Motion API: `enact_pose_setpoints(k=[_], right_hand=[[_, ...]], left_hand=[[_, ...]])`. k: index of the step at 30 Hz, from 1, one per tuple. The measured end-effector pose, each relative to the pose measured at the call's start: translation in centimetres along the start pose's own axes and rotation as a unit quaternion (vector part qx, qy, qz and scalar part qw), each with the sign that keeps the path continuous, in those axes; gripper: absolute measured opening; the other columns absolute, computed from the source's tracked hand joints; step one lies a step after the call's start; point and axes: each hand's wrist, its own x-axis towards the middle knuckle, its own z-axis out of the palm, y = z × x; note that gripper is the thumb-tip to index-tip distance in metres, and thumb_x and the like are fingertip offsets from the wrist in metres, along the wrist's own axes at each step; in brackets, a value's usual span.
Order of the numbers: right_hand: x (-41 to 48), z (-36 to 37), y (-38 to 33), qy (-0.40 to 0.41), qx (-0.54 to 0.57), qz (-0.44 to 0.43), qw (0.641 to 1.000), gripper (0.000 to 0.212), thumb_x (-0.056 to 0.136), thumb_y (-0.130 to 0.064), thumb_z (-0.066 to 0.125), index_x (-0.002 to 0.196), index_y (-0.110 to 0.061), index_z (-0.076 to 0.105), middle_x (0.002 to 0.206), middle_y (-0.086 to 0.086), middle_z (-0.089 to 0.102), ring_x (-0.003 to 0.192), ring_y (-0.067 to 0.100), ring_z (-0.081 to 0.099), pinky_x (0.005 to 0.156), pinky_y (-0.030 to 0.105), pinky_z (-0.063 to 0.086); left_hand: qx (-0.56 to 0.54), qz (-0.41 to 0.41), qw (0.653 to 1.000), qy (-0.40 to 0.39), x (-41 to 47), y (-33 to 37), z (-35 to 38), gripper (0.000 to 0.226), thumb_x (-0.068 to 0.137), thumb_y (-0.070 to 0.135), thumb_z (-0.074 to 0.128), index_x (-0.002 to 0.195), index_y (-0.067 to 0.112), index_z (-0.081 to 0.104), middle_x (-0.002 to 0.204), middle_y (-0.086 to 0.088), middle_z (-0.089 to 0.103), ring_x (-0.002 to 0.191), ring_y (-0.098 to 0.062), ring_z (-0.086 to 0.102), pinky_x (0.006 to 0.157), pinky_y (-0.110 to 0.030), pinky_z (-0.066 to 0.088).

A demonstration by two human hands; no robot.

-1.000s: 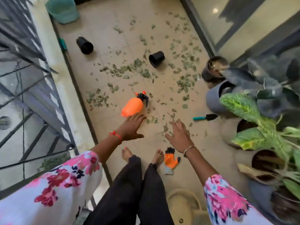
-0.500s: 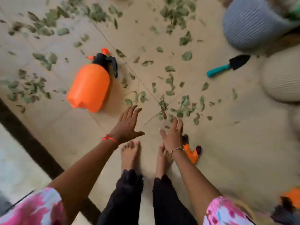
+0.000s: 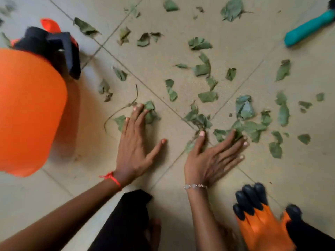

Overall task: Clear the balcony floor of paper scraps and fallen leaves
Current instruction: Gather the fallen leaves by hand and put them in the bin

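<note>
Head view, looking straight down at the tiled floor.

- Green leaves are lying scattered over the tiles, thickest in the middle and toward the right of the view.
- Left hand is lying flat on the floor with its fingers straight and close together and its thumb stretched out to the side, gripping nothing. Its fingertips are pressing on a small clump of leaves, with a thin bare stem lying just beside it.
- Right hand is lying low over the floor with its fingers straight and fanned apart, also gripping nothing. Its fingertips are touching the near edge of a loose heap of leaves.
- A red thread is sitting on the left wrist and a thin bracelet on the right.
- An orange sprayer with a black head is lying on its side at the left, near the left hand but apart from it.
- An orange and black glove is lying on the floor just beside the right forearm.
- A teal tool handle is showing at the top right, well apart from both hands.
</note>
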Motion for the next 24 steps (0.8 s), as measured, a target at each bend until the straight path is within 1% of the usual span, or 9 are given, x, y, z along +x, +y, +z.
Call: enact_pose_setpoints(k=[3,7,11,13,15,17,20,22,24], right_hand=[[0.2,0.4,-1.6,-0.007,-0.011,-0.053,0.999,0.063,0.095,-0.051,0.024,0.145,-0.011,0.026,0.152,0.018,0.023,0.143,0.028,0.016,0.116,0.045,0.015],[0.4,0.7,-2.5,0.004,-0.002,-0.076,0.997,0.055,0.095,-0.044,0.029,0.142,-0.015,0.03,0.152,0.015,0.024,0.144,0.027,0.016,0.116,0.046,0.015],[1.4,1.3,-3.1,0.026,0.037,-0.124,0.991,0.053,0.094,-0.042,0.029,0.139,-0.015,0.036,0.15,0.013,0.03,0.141,0.026,0.023,0.114,0.046,0.016],[2.2,1.8,-4.5,0.044,0.056,-0.136,0.988,0.052,0.093,-0.04,0.032,0.136,-0.013,0.042,0.147,0.015,0.035,0.139,0.028,0.03,0.113,0.046,0.019],[2.4,1.6,-5.5,0.028,0.078,-0.154,0.985,0.049,0.093,-0.038,0.034,0.134,-0.014,0.046,0.146,0.015,0.037,0.138,0.029,0.03,0.113,0.045,0.017],[2.4,1.1,-5.5,-0.02,0.156,-0.193,0.968,0.046,0.094,-0.034,0.033,0.133,-0.015,0.047,0.145,0.012,0.04,0.139,0.027,0.028,0.115,0.046,0.017],[3.2,-0.3,-4.5,-0.065,0.361,-0.192,0.91,0.043,0.094,-0.03,0.035,0.129,-0.009,0.05,0.139,0.011,0.047,0.136,0.025,0.035,0.111,0.04,0.03],[4.5,-1.3,-3.2,-0.001,0.415,-0.149,0.898,0.041,0.093,-0.027,0.039,0.124,-0.003,0.053,0.135,0.017,0.05,0.132,0.029,0.041,0.107,0.032,0.035],[6.1,-2.3,-1.5,0.083,0.402,-0.095,0.907,0.04,0.092,-0.025,0.042,0.12,0.002,0.053,0.135,0.022,0.048,0.132,0.033,0.039,0.107,0.032,0.032]], left_hand=[[0.0,-0.001,1.0,0.013,0.2,-0.5,0.2,0.076,0.085,0.052,0.049,0.145,0.014,0.023,0.154,-0.007,0.026,0.144,-0.016,0.019,0.119,-0.031,0.011],[0.005,0.007,0.999,0.049,0.5,-0.6,0.5,0.071,0.085,0.052,0.047,0.143,0.018,0.027,0.153,-0.001,0.028,0.143,-0.012,0.021,0.115,-0.038,0.021],[0.014,0.049,0.997,0.064,2.2,-0.6,1.3,0.07,0.086,0.053,0.045,0.142,0.016,0.028,0.15,-0.002,0.032,0.14,-0.006,0.02,0.114,-0.03,0.018],[0.015,0.069,0.996,0.054,3.8,-0.2,1.4,0.07,0.086,0.051,0.044,0.141,0.01,0.032,0.148,-0.007,0.036,0.138,-0.01,0.023,0.113,-0.026,0.015],[0.014,0.08,0.996,0.035,4.5,0.3,1.2,0.071,0.086,0.05,0.043,0.141,0.006,0.035,0.146,-0.011,0.038,0.136,-0.016,0.027,0.114,-0.029,0.018],[-0.024,0.093,0.995,0.001,4.7,1.0,1.0,0.073,0.084,0.051,0.043,0.142,0.007,0.033,0.147,-0.01,0.036,0.135,-0.019,0.032,0.112,-0.034,0.027],[-0.108,0.133,0.984,-0.045,5.0,1.6,0.5,0.075,0.081,0.05,0.043,0.144,0.013,0.027,0.151,-0.004,0.027,0.134,-0.014,0.032,0.11,-0.033,0.033],[-0.137,0.153,0.978,-0.044,5.3,1.7,0.0,0.075,0.08,0.05,0.044,0.143,0.015,0.027,0.151,0.0,0.024,0.132,-0.007,0.028,0.109,-0.029,0.031],[-0.142,0.166,0.975,-0.04,5.8,1.8,-0.3,0.074,0.078,0.05,0.044,0.142,0.015,0.03,0.152,0.003,0.021,0.133,-0.002,0.022,0.109,-0.026,0.026]])
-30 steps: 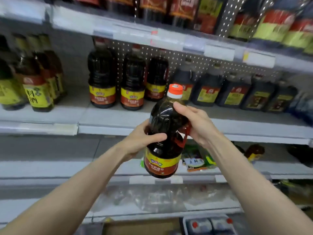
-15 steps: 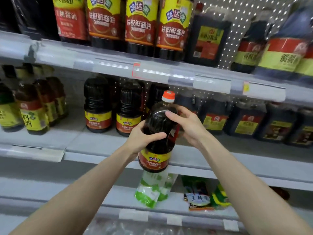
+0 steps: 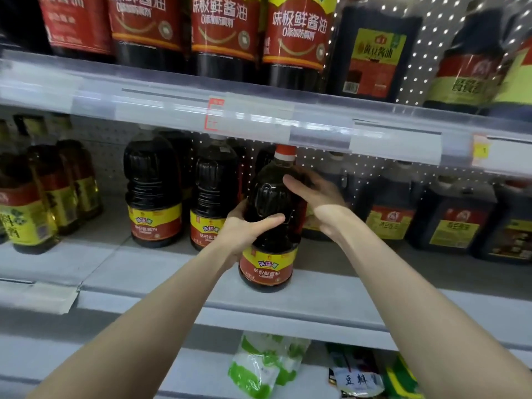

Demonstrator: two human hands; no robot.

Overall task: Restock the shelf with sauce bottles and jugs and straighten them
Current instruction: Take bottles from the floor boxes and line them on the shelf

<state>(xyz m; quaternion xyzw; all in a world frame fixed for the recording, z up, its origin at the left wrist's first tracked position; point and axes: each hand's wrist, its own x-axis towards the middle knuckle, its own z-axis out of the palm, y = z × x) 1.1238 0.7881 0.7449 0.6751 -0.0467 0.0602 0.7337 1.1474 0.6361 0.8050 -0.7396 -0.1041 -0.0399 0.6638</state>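
The sauce jug (image 3: 266, 266) is full of dark liquid. It stands upright near the front edge of the middle shelf (image 3: 331, 292), its long axis vertical, its orange cap (image 3: 285, 152) uppermost and its red-and-yellow label facing outward. Whether its base touches the shelf cannot be told. The left hand (image 3: 244, 231) grips the jug's body, thumb curled across the front. The right hand (image 3: 316, 194) wraps the jug's shoulder, its fingers curving behind. Two matching jugs (image 3: 154, 191) stand just to the left, and square dark jugs (image 3: 452, 220) stand to the right.
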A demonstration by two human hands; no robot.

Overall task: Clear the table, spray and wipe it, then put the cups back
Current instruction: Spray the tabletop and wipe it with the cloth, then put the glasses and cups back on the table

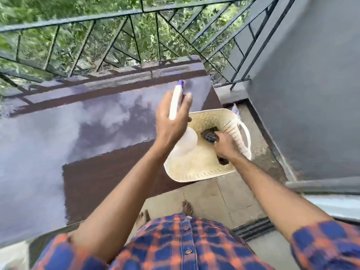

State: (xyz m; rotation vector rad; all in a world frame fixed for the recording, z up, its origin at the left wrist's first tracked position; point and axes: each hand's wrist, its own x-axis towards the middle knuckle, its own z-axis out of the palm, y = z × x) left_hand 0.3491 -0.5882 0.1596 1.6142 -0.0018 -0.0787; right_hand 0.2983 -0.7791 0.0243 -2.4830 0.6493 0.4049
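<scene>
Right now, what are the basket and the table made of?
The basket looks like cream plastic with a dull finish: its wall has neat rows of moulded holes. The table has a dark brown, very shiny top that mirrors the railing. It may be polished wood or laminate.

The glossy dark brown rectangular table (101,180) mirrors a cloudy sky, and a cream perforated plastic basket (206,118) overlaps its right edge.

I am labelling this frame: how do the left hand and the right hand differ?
The left hand is raised above the table and holds a white spray bottle; the right hand is lower, inside the cream basket, gripping a dark bundle. Both grip something.
</scene>
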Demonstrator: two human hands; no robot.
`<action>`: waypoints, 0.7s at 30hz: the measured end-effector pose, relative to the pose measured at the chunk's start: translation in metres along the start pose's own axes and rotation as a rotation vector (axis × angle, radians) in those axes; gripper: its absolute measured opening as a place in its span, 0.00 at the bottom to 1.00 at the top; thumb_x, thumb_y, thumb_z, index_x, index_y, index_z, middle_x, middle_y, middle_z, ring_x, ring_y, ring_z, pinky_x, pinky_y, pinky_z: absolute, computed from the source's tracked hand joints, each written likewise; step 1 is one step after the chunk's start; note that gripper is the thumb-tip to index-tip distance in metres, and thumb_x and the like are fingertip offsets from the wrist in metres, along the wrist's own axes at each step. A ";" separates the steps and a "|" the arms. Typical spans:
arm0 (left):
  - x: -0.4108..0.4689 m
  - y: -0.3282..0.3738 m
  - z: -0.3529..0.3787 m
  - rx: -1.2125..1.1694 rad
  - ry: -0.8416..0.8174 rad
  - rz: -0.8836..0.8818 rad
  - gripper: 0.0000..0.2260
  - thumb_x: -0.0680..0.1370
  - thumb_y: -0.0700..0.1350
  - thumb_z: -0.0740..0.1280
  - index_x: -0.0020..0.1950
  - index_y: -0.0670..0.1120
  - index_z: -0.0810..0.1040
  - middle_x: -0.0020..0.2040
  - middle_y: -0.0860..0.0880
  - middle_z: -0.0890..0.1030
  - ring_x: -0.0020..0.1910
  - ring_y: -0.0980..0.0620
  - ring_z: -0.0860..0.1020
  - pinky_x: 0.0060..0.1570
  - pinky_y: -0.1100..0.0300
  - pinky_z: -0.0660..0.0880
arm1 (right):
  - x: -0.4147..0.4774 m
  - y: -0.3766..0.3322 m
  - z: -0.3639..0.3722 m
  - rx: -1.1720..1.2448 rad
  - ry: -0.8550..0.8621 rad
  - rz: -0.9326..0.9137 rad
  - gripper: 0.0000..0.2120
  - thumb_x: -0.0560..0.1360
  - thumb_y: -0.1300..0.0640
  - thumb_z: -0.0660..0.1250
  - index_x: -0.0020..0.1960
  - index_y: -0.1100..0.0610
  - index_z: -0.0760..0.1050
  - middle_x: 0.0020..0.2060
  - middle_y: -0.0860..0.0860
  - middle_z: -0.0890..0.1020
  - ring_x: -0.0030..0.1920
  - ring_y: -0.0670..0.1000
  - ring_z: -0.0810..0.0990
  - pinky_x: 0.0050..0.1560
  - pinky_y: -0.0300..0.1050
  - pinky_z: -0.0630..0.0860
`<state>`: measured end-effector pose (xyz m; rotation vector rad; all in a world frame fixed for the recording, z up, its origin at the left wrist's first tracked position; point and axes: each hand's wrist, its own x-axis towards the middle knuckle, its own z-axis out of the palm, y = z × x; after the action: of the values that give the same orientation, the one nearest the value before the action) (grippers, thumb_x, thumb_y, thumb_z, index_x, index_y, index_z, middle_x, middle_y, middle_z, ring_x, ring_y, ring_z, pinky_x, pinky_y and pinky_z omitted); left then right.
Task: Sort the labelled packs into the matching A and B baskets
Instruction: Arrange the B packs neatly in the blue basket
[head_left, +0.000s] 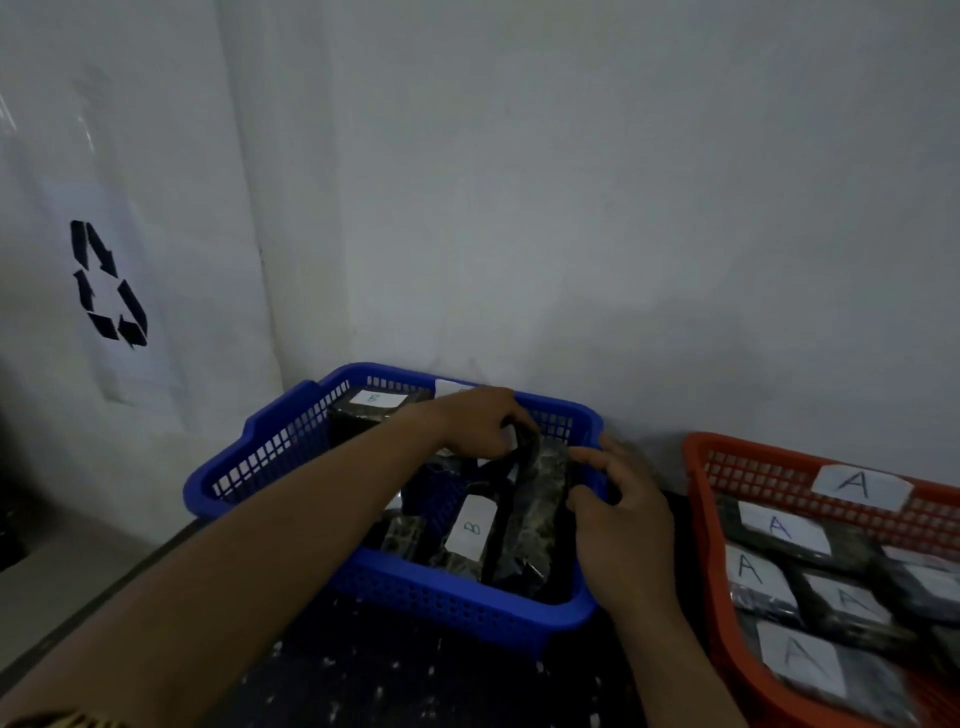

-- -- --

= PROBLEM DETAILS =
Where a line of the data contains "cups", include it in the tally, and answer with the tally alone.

= FINISHED TASK =
2